11. Heard the learned counsel appearing on either side and perused the materials placed before this Court.
12. On perusal of the order dated 29.10.2021, which was impugned in the writ petition No. 28305 of 2021, it is seen that pursuant to the order dated 30.07.2021 passed by this Court in WP No. 2520 of 2012 filed by the appellant herein, the objections raised by the appellant in its communication dated 26.12.2011 was taken up for consideration. After examining the objections so raised by the appellant, the respondent has concluded that there are tangible material evidence made available to resort to re-assessment proceedings and rejected the same. In effect, the respondent has only rejected the objections raised by the appellant and re-assessment proceedings are yet to be initiated. It is to be mentioned that earlier, a final order dated 28.12.2011 was passed by the respondent under Section 143 (3) read with Section 147 of the Act raising an additional demand of Rs.33,52,80,175/- towards tax. However, the said order was set aside by this Court in the order dated 30.07.2021 passed in WP No. 2520 of 2012 filed by the appellant herein. Thus, a final order in the re-assessment proceedings initiated by the respondent is yet to be passed. While so, as rightly pointed out by the learned counsel for the respondent, the writ petition itself was premature and no relief could be granted thereof. The learned Judge has only directed the appellant to participate in the re-assessment proceedings and to place all the materials and legal issues before the Assessing Authority for consideration. Such a direction issued by the learned Judge, in the given facts and circumstance of the case, is proper and it does not call for any interference by this Court.
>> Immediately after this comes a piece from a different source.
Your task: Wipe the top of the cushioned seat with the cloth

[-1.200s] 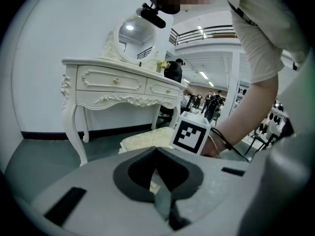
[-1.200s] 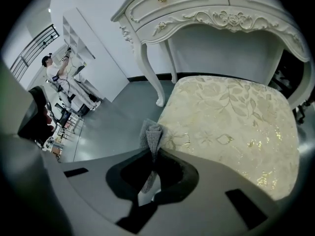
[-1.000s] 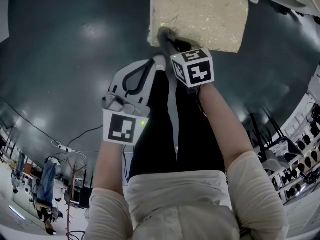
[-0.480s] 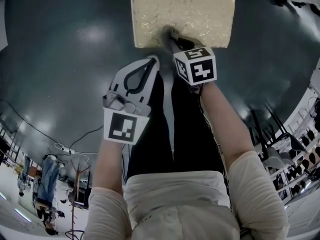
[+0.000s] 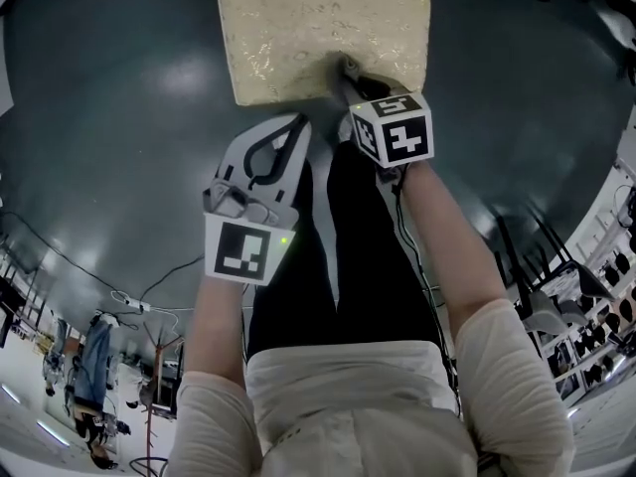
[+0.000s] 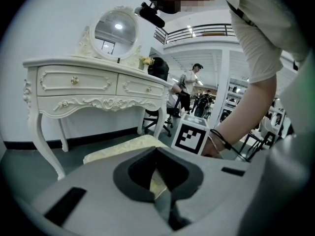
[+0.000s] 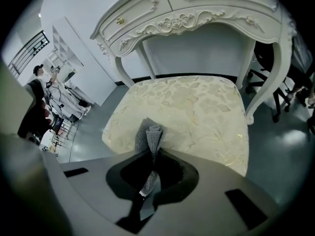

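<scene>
The cushioned seat (image 5: 323, 33) is a cream square with a leaf pattern, at the top of the head view. My right gripper (image 5: 348, 70) is shut on a grey cloth (image 7: 150, 134), and the bunched cloth rests on the seat (image 7: 192, 107) close to its near edge. The cloth tip (image 5: 345, 65) shows just ahead of the marker cube. My left gripper (image 5: 298, 125) hangs short of the seat, over the floor and my legs, with its jaws shut and nothing in them. From the left gripper view the seat's (image 6: 123, 149) corner and the right gripper's cube (image 6: 191, 136) show.
A white carved dressing table (image 7: 197, 14) stands over the far side of the seat, with its leg (image 7: 268, 82) at the seat's right. On the table is a round mirror (image 6: 115, 31). Dark grey floor (image 5: 109, 117) surrounds the seat. Black office chairs (image 5: 542, 276) stand to the right, and people stand far off.
In the head view the seat has slid left and a little nearer. The cloth and right gripper now sit farther right along the seat's near edge. The left gripper has hardly moved.
</scene>
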`<state>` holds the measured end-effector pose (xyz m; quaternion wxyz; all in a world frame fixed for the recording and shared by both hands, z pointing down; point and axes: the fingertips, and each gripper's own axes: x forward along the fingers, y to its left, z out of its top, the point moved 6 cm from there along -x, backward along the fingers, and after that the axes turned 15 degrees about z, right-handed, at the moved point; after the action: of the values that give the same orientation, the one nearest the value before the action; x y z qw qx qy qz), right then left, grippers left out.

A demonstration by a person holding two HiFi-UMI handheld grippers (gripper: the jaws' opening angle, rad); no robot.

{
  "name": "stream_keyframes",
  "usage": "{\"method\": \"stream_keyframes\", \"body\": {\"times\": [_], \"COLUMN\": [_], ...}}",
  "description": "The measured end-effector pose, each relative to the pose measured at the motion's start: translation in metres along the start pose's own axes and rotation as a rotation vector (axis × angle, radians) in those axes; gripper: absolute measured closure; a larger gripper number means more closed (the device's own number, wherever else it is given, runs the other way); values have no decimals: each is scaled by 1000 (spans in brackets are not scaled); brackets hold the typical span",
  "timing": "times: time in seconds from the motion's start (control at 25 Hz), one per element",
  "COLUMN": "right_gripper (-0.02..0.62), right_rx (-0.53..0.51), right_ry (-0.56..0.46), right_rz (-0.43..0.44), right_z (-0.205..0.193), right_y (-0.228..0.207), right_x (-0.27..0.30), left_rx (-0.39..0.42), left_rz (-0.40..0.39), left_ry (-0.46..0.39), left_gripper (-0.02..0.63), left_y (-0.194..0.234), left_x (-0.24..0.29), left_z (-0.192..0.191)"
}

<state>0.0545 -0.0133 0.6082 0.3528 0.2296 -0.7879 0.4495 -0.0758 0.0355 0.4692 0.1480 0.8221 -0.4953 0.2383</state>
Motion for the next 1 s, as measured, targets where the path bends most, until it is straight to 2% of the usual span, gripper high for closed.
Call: {"method": "stream_keyframes", "body": {"times": [0.76,1.0], "right_gripper": [568,568], "right_rx": [78,118], "right_ry": [-18,14], "right_rz": [-91,-153], "right_z": [-29,-51], "right_y": [-83,-112], "right_x": [-81,-97], "left_rx": [0,3], "left_rz": [-33,-34], "left_ry": [-2,-14], "left_gripper": [604,604], "left_y": [-75,-94], "left_x": [42,49], "left_z": [26,31]}}
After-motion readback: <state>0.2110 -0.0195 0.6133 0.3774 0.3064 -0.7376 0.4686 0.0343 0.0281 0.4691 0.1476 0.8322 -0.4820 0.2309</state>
13. At this stage, the learned counsel for the appellant prayed this Court to issue appropriate direction to the respondent to afford an opportunity of personal hearing before passing final order in the re-assessment proceedings for which the learned Standing counsel appearing for the respondent has no objection. Therefore, the respondent is hereby directed to afford an opportunity of hearing to the appellant and after considering all the objections raised, pass appropriate orders on merits and in accordance with law within a period of three months from the date of receipt of a copy of this order.
14. With the above direction, this Writ Appeal stands disposed of. No Consequently, connected miscellaneous petition is closed.